Navigating a SPARC Dataset

What is the structure of a SPARC dataset?
Updated at: 03/02/2020

General Organization

SPARC hosts a growing collection of diverse datasets, spanning anatomy, physiology, and modeling and simulation. Each dataset comprises multiple files, sometimes thousands of them. To make it easier to understand and work with SPARC data, we’ve implemented a consistent file structure and naming convention, based on the Brain Imaging Data Structure (BIDS) so that all data in SPARC is organized in a similar manner. Understanding this file structure will make it easier to browse and use SPARC data.

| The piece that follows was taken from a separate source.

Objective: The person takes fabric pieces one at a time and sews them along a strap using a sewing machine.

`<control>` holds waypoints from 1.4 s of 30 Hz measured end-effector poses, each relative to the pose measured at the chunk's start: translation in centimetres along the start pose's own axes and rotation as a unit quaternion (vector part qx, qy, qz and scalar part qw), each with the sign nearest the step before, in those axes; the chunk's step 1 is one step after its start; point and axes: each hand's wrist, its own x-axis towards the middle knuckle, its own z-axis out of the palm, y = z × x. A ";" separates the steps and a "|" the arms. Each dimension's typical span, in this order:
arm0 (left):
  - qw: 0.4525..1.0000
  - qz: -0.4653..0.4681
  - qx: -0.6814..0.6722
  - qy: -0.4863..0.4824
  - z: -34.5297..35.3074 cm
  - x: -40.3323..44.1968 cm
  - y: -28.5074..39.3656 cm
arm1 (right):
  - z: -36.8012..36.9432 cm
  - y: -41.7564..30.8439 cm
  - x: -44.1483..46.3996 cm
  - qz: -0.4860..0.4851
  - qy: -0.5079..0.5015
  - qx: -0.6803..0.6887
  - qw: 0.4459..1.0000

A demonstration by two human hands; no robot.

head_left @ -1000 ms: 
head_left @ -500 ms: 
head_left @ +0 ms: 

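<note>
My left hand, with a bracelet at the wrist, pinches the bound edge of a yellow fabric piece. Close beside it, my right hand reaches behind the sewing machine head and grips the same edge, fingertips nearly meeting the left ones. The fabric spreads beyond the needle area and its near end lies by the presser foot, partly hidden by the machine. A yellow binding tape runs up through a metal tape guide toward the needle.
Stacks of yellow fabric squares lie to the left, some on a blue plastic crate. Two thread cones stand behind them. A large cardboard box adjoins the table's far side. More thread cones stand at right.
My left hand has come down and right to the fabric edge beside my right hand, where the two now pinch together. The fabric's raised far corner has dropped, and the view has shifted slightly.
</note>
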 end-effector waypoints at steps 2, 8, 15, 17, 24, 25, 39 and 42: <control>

For each SPARC dataset, you can: Dataset 1

  1. View details: When you first access a SPARC data set, you will be taken to a landing page with basic information about the dataset: Title, subtitle, authors, descriptive image, license and dataset size. Additional details can be found by clicking the Details tab. Here you can find a more detailed description: related publications, a link to an experimental protocol, how do I cite the dataset, what types of files are there, information about the experimental design, and the completeness of the dataset, i.e., is this dataset a slice of a larger dataset.
  1. Download data: From the landing page, you can download the entire dataset from the Get Dataset button. Datasets < 5 Gb can be downloaded free of charge. Datasets >5 Gb require an Amazon S3 account and may incur charges.

  1. Browse data files: You can also browse available data files and metadata through the portal and download individual data files. To access the data files, structure, click on the Files tab.

SPARC Dataset Structure

Under the File tab, you will see a listing of files, e.g., Readme, and folders. Data, code and supporting materials are organized into Folders. Accompanying these data folders are a series of documents and spreadsheets that contain the critical metadata to understand what is in these folders. data structure 2

Metadata Files

The following metadata files are available:

  • Dataset_description: Spreadsheet listing basic details about the dataset included in the the Details tab above.
  • Subjects: Spreadsheet listing subjects by their identifiers along with key details about subject characteristics, e.g., age, weight, experimental groups.
  • Samples (if necessary): Spreadsheet listing specimens used in this study by their identifiers along with key details.
  • Readme: Investigators are encouraged to include a ReadMe files with important details necessary to understand the dataset.

File Folders:

Data, code and additional documents are organized into folders. The only required folder is the primary data folder: the folder where the main data products are found. These data products may be images, spreadsheets, physiological traces, etc. More than one type may be available. Note that these files may not be what is considered “raw” data, that is, data that comes right off the instrument, but may be minimally processed, e.g., a stitched mosaic. In that case, the raw data may sometimes be found in a folder labeled source (not shown).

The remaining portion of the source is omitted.